The kender looked pityingly. "You miss a lot of ex citement that way."

"Long ago I took a vow. I'm devoting my life to missing a lot of excitement."

"All right, then." Moonwick bounced the bag on his palm. "I'll return it myself. Someday."

"Good of you. In the meantime, I'm sorry you don't need a meal. Why don't you take-" With a quick wrist movement, Otik caught Moonwick's arm as it flashed across the bar-"a mug of ale, for your throat."

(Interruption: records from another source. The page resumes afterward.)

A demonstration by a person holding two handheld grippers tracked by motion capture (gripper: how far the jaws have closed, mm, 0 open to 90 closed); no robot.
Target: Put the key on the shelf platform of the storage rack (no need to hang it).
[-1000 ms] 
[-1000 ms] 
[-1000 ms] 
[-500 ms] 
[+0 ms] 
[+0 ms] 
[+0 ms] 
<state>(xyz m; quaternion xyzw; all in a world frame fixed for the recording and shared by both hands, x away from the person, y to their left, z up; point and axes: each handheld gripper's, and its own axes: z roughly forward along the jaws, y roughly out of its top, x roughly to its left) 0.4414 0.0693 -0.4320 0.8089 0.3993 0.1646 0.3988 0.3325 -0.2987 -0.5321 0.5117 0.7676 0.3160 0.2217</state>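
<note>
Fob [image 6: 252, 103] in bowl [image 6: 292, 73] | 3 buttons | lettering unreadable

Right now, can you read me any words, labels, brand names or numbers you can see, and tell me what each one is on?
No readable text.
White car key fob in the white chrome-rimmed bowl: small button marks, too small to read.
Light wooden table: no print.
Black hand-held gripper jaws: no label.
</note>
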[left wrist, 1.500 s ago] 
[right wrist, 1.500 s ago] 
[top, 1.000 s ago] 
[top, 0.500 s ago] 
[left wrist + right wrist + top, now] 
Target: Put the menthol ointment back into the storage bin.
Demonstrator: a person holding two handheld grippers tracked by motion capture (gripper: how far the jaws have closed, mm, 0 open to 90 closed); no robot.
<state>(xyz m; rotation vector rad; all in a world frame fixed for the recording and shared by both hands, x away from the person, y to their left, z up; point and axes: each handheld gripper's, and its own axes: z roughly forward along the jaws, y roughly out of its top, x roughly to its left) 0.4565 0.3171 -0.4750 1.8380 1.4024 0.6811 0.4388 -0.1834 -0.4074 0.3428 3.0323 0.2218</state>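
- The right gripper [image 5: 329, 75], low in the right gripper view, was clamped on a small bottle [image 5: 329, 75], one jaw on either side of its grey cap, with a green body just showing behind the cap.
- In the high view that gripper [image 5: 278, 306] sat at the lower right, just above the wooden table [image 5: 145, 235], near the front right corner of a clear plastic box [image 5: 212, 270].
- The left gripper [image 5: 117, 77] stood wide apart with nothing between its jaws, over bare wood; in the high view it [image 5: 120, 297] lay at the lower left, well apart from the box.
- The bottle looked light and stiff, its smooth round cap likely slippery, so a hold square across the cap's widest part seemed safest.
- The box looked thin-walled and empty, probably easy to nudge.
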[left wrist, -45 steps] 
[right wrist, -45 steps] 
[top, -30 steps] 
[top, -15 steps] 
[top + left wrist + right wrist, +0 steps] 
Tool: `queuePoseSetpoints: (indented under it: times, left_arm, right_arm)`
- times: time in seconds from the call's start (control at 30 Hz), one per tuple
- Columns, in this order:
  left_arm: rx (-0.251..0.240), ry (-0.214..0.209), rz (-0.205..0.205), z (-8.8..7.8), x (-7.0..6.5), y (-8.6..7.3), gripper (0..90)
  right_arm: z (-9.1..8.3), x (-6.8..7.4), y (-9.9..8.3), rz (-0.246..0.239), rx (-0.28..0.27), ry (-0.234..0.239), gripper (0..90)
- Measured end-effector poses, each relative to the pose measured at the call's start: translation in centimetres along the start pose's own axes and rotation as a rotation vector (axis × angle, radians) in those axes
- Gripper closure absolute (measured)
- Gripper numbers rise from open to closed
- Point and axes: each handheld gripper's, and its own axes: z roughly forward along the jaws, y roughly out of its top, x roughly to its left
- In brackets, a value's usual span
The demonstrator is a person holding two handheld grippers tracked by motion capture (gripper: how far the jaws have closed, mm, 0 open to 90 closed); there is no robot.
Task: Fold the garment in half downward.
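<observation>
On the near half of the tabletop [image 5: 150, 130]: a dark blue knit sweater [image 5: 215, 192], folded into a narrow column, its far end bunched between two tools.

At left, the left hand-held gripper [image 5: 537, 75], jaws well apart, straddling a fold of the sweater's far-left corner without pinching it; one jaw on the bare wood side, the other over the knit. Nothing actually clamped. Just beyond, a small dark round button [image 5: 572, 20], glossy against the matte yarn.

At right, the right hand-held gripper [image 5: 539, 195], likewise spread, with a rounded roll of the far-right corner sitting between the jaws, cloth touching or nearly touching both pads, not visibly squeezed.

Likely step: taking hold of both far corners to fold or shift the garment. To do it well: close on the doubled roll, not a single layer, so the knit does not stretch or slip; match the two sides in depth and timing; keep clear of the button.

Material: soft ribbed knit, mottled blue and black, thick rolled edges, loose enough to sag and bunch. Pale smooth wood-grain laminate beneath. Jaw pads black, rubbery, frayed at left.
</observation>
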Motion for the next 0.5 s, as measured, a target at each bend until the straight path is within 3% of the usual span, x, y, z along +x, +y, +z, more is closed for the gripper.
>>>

"Good idea." The kender grabbed a mug. "Maybe I could stay here the night," he said wistfully.

"No." Otik sighed. "I'm still replacing forks from the last time."

Moonwick waved a hand. "Surely you don't blame me Wasn't that a cry from the kitchen?"

It was. It sounded like a buried cook. Otik grunted. "Pantry shelf's fallen again." He trotted for the kitchen door, then whirled. "Touch nothing without invitation while I'm gone."

"Sound advice," the kender murmured. As Otik disappeared through the door, the kender held his lips still.

The tap on the counter-keg said in a squeaky voice, "Have a refill, Moonwick."

"I will," the kender said happily, "and thank you for the invitation." While he drank, for practice he made the buried-cook sound come from one of the packs at his side.

He stuck his hoopak straight out and spun it, balancing the purse on the end. When the drawstrings came undone he caught the purse neatly, then smelted it. "What an odd odor." He opened it and tilted it sideways. A pinch of powder like cinnamon drifted tothe floor. He made a face. "It's a charm. Something terrible, too icky-sweet and spice-filled. It's not even labeled; it could be anything. How does Ralf expect people who find his purse by accident to know what to do with it?" He sighed. "Magicians are so untrustworthy."

Moonwick poked the purse itself. "Nice bag, though." He looked behind the bar for a place to empty out the useless dust, then saw the loose-lidded tun of alewort. He grinned, lifted the lid and emptied the contents of the pouch inside.

When Otik came back, he checked the bar carefully. Nothing seemed to be missing. He eyed Moonwick, who smiled innocently at him. "Nice ale," the kender said.